Mark Spencer - Financial Advisor
Quick -- 2 quick questions. Who is your major competitors? Would that be Valassis in Livonia?
And then, how long do you think the overall transition to digital couponing via Retailer iQ will take, industry-wise?
Steven Robert Boal - Founder & Executive Chairman
So from a competitive perspective, we generally think about the competitive set being companies that are taking dollars out of the system for distribution of promotions. The vast majority of that is offline today. That's how we think about the competitive set.
And how long, the way it looks to us now and based on conversations that we've been having with our clients, it's about a 3-year shift. It's something in the range of 3 years where we think that the lion's share of the promotion dollars will be digital.
Mark Spencer - Financial Advisor
Any comment on industry consolidation?

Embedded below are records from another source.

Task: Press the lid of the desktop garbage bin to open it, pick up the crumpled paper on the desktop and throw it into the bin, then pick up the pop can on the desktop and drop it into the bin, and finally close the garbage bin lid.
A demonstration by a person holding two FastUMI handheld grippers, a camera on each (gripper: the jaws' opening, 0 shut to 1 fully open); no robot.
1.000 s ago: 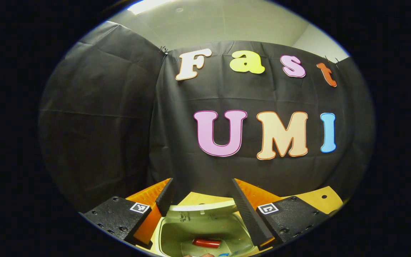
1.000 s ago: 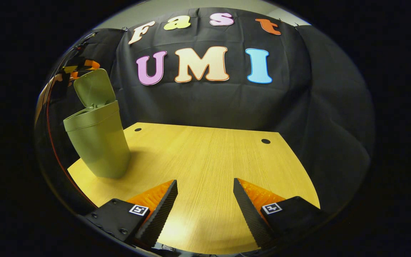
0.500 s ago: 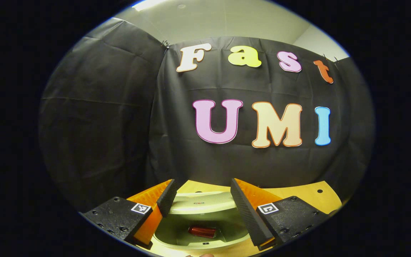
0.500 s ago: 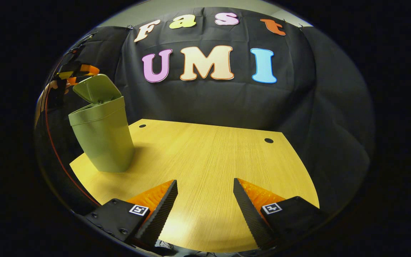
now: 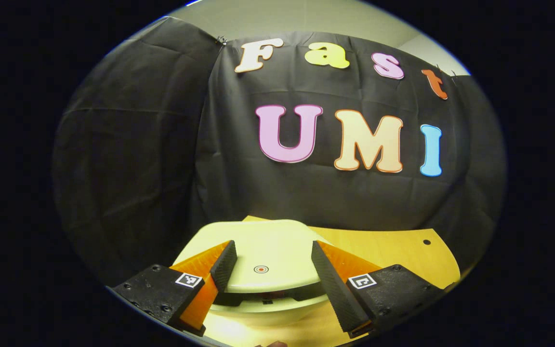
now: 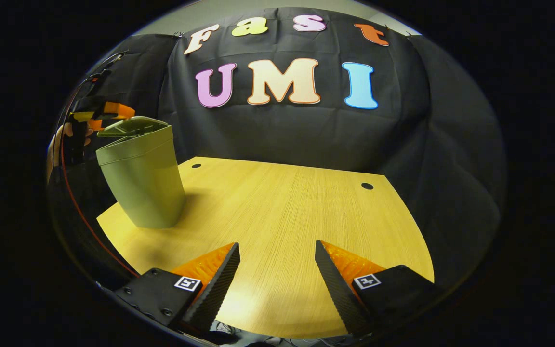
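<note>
The pale green bin [image 6: 140, 188] stands on the far left of the wooden table [image 6: 282, 207]. Its lid [image 6: 133, 126] lies almost flat on the rim, with a thin gap still showing along one side. In the left gripper view the lid [image 5: 263, 250], marked with a small red dot [image 5: 260, 269], sits right under my left gripper [image 5: 272, 243], which is open with a finger over each side of it. The lid hides the bin's inside. That left gripper [image 6: 106, 113] and the hand [image 6: 65, 140] holding it hover at the lid's far edge. My right gripper [image 6: 276, 245] is open above the table's near edge, holding nothing.
The tabletop [image 5: 388, 241] has small dark holes [image 6: 367, 185] near its back corners. Black cloth walls close in the booth behind and on both sides. Bare wood stretches from the bin to my right gripper.
The lid has swung down from upright to nearly flat, covering the red can seen inside the bin earlier. My left gripper has followed it down. The right gripper has hardly moved.
</note>
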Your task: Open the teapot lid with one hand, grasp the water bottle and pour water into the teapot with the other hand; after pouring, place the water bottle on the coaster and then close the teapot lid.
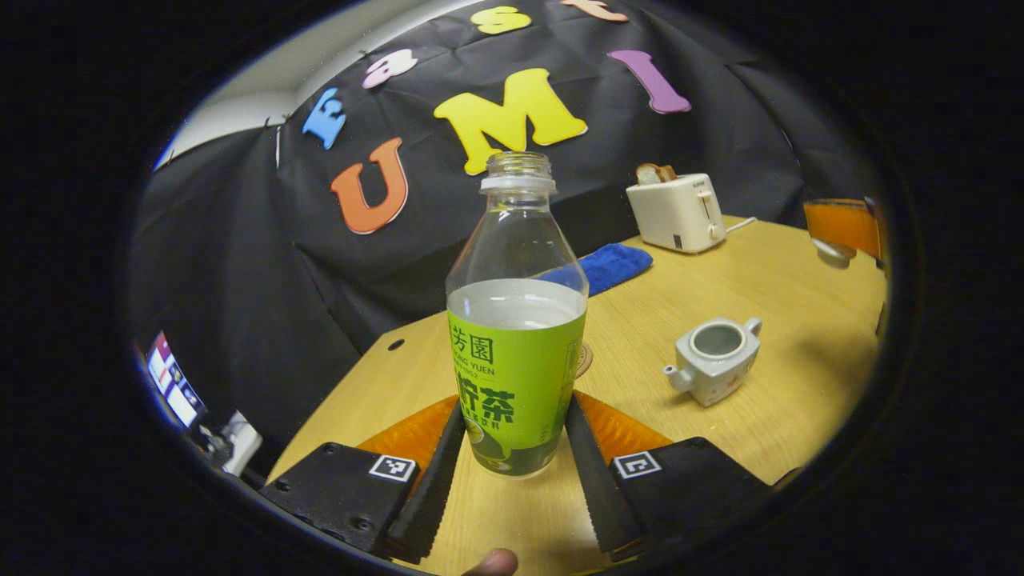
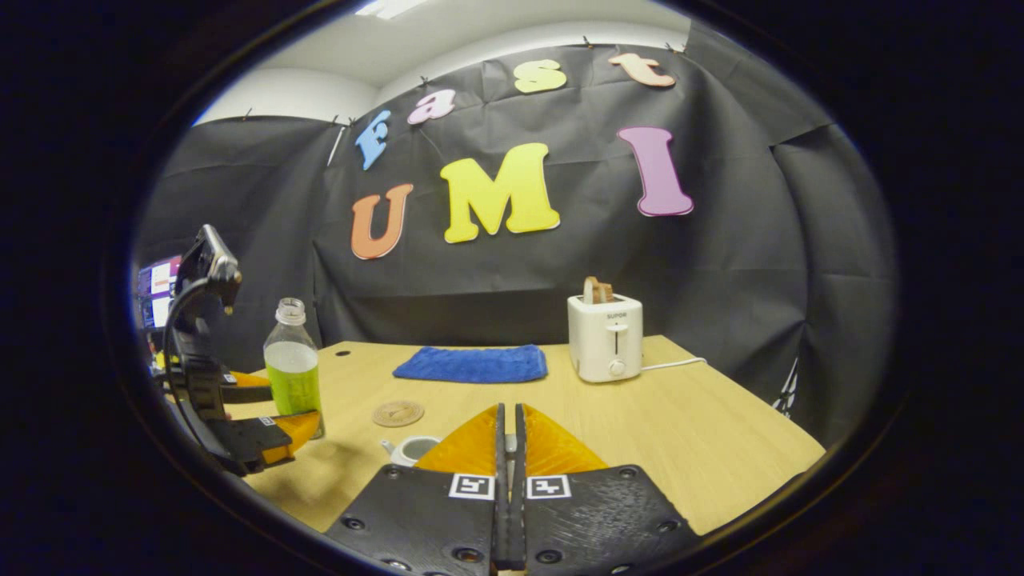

I see Valassis has bought one of your smaller competitors in the Detroit area.
Steven Robert Boal - Founder & Executive Chairman
No. I've got no comment on that.
Operator
And I would now turn the call back over to management for their closing remarks.
Mir M. Aamir - CEO, President & Director
Thank you all for joining us today. This is an exciting time for us as we help CPGs and retailers drive more sales through digital marketing using shopper data and, at the same time, helping shoppers to save smarter.
I also want to let everyone know that we're at the RBC and the D.A. Davidson conferences next week in New York and we look forward to seeing some of you there. Thank you.
Operator
And this does conclude today's call. You may now disconnect.